Inhibitors of protein synthesis V. Irreversible interaction of antibiotics with an initiation complex.

Abstract

The initiation complex (t-complex) formed in a cell-free system (E. coli) from Ac-Phe-tRNA, poly(U) and washed ribosomes in the presence of initiation factors (ribosomal wash) and GTP, contains the Ac-Phe-tRNA bound quantitatively in a puromycin-reactive state. The t-complex is irreversibly inactivated by spiramycin with respect to its reactivity toward puromycin. The inactivated t-complex retains all of the Ac-Phe-tRNA bound, but it does not react with puromycin (2 x10-minus-3M) within 32 min at 25 degrees. In the case of another inhibitor protein synthesis, sparsomycin, the permanently "modified" t-complex not only retains all the bound Ac-Phe-tRNA but it can still react with puromycin.

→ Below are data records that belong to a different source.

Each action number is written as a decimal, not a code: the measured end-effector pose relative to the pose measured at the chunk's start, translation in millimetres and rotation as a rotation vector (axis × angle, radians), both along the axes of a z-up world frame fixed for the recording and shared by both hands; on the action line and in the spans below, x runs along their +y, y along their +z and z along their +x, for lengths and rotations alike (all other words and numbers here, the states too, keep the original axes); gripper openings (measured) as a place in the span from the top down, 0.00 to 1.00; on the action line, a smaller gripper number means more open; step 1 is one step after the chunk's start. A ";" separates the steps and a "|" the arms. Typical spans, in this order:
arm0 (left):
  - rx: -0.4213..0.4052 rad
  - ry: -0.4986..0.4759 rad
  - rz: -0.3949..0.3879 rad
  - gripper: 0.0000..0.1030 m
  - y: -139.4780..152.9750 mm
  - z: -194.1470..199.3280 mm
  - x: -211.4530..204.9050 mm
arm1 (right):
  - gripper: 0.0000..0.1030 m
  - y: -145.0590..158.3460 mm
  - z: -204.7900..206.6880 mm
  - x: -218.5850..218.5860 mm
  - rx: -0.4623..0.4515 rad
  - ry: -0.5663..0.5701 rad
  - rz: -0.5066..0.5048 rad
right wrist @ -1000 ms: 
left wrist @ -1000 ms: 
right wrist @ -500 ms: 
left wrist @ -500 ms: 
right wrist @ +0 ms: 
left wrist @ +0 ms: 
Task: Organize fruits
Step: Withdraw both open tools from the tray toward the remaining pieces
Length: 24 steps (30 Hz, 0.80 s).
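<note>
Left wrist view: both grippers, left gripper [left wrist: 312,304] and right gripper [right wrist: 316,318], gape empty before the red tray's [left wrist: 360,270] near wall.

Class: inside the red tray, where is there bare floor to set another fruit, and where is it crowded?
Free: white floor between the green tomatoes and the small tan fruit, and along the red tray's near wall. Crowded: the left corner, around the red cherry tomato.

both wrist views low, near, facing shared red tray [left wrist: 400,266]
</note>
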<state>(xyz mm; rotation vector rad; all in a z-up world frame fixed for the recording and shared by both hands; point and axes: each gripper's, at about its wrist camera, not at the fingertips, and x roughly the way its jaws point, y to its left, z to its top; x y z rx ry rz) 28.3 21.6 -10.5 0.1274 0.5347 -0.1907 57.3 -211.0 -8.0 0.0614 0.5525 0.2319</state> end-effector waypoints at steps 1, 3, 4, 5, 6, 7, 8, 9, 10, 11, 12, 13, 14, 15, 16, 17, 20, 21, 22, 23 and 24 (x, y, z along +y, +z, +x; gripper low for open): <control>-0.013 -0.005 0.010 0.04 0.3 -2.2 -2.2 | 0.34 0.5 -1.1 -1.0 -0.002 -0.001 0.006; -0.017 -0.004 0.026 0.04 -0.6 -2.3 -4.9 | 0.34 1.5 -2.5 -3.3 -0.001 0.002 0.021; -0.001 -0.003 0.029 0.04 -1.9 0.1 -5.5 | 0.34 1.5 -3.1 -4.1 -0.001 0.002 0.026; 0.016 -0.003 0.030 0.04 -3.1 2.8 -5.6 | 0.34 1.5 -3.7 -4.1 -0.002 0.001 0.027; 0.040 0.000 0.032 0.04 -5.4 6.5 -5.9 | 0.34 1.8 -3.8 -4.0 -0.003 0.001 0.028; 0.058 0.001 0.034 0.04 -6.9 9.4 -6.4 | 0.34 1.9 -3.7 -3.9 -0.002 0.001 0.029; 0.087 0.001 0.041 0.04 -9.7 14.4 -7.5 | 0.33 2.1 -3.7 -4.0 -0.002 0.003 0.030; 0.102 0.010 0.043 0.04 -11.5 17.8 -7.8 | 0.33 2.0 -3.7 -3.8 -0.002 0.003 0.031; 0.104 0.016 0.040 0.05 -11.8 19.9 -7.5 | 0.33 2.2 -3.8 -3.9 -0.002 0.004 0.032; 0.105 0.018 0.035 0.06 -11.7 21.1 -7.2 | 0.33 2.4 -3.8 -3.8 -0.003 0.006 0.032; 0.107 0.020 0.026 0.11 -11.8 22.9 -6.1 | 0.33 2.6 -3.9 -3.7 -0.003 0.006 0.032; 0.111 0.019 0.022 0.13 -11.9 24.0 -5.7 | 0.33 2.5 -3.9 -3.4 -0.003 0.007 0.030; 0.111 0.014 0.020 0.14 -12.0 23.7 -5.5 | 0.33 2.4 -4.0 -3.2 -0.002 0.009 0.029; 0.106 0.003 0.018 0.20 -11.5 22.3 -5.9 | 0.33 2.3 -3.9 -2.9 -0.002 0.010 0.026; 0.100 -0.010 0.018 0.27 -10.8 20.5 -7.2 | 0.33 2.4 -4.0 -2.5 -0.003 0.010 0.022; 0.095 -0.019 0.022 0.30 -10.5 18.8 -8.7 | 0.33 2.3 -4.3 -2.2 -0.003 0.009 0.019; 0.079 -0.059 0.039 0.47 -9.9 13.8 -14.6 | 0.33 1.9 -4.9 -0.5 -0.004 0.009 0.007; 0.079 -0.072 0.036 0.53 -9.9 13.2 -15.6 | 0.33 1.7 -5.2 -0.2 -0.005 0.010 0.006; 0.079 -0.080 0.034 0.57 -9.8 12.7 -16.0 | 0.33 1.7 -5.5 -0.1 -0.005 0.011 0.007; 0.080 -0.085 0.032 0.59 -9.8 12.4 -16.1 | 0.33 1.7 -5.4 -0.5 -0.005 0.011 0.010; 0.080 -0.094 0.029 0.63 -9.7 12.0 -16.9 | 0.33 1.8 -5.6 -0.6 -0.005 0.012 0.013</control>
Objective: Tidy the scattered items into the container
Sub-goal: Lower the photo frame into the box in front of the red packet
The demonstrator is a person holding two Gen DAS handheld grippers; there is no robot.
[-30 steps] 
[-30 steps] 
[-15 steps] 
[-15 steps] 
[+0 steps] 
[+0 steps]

In the continuous presence of sparsomycin (1 x 10-minus-7M) the bound Ac-Phe-tRNA reacts quantitatively at a rate which is one-tenth the rate at which the t-complex reacts with puromycin, at low (6.25 x 10-minus-5M) or high (2 x 10-minus-3M) concentrations. These results are not in agreement with current views according to which aparsomycin binds to the ribosome reversibly at a single site with a KI in the range of 10-minus6-10-minus-7 M and according to which this stie is at the A'-site (puromycin site) of peptidyl transferase.